Huang Shan, Shao Tinghui, Liu Hong, Li Tianfa, Gui Xianhua, Zhao Qianwen
Key Laboratory of Targeted Intervention of Cardiovascular Disease and Collaborative Innovation Center for Cardiovascular Translational Medicine, Department of Pathophysiology, Nanjing Medical University, Nanjing, China.

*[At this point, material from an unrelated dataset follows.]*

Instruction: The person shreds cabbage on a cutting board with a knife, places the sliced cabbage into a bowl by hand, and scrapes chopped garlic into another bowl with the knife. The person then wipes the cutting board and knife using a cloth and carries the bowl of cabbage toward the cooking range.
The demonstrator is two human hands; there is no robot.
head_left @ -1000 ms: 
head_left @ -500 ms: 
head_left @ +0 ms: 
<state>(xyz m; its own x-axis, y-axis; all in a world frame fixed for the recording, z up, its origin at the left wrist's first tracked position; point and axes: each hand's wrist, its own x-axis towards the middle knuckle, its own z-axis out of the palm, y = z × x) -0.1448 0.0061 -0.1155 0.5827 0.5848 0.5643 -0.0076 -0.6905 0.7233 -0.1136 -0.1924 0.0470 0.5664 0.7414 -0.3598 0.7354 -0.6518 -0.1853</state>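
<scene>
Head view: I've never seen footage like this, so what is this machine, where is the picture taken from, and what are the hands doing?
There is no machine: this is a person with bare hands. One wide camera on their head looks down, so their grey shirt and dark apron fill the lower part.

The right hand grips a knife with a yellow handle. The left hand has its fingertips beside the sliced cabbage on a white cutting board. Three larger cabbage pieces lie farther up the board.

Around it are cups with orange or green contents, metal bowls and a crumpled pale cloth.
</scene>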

Hainan Provincial Key Laboratory for Tropical Cardiovascular Diseases Research, Key Laboratory of Emergency and Trauma of Ministry of Education, Department of Cardiology, Research Unit of Island Emergency Medicine of Chinese Academy of Medical Sciences, The First Affiliated Hospital of Hainan Medical University, Haikou, China.
Front Cell Dev Biol. 2022 Feb 1;9:812748. doi: 10.3389/fcell.2021.812748. eCollection 2021.
Fibrosis is an evolutionarily conserved pathophysiological process serving bifurcated purposes. On the one hand, fibrosis is essential for wound healing and contributes to the preservation of organ function. On the other hand, aberrant fibrogenic response may lead to tissue remodeling and precipitate organ failure. Recently lineage tracing studies have shown that resident fibroblasts are the primary mediator of fibrosis taking place in key organs such as the heart, the lungs, and the kidneys. Megakaryocytic leukemia 1 (MKL1) is transcriptional regulator involved in tissue fibrosis. Here we generated resident fibroblast conditional MKL1 knockout (CKO) mice by crossing the mice to the -Cre mice. Models of cardiac fibrosis, pulmonary fibrosis, and renal fibrosis were reproduced in the CKO mice and wild type (WT) littermates. Compared to the WT mice, the CKO mice displayed across-the-board attenuation of fibrosis in different models. Our data cement the pivotal role MKL1 plays in tissue fibrosis but point to the cellular origin from which MKL1 exerts its pro-fibrogenic effects.
纤维化是一种具有进化保守性的病理生理过程,具有双重作用。一方面,纤维化对伤口愈合至关重要,并有助于维持器官功能。另一方面,异常的纤维生成反应可能导致组织重塑并促使器官衰竭。最近的谱系追踪研究表明,驻留成纤维细胞是心脏、肺和肾脏等关键器官中发生的纤维化的主要介质。巨核细胞白血病1(MKL1)是一种参与组织纤维化的转录调节因子。在这里,我们通过将小鼠与-Cre小鼠杂交,生成了驻留成纤维细胞条件性MKL1基因敲除(CKO)小鼠。在CKO小鼠和野生型(WT)同窝小鼠中重现了心脏纤维化、肺纤维化和肾纤维化模型。与WT小鼠相比,CKO小鼠在不同模型中均表现出纤维化的全面减轻。我们的数据巩固了MKL1在组织纤维化中所起的关键作用,但指出了MKL1发挥其促纤维化作用的细胞来源。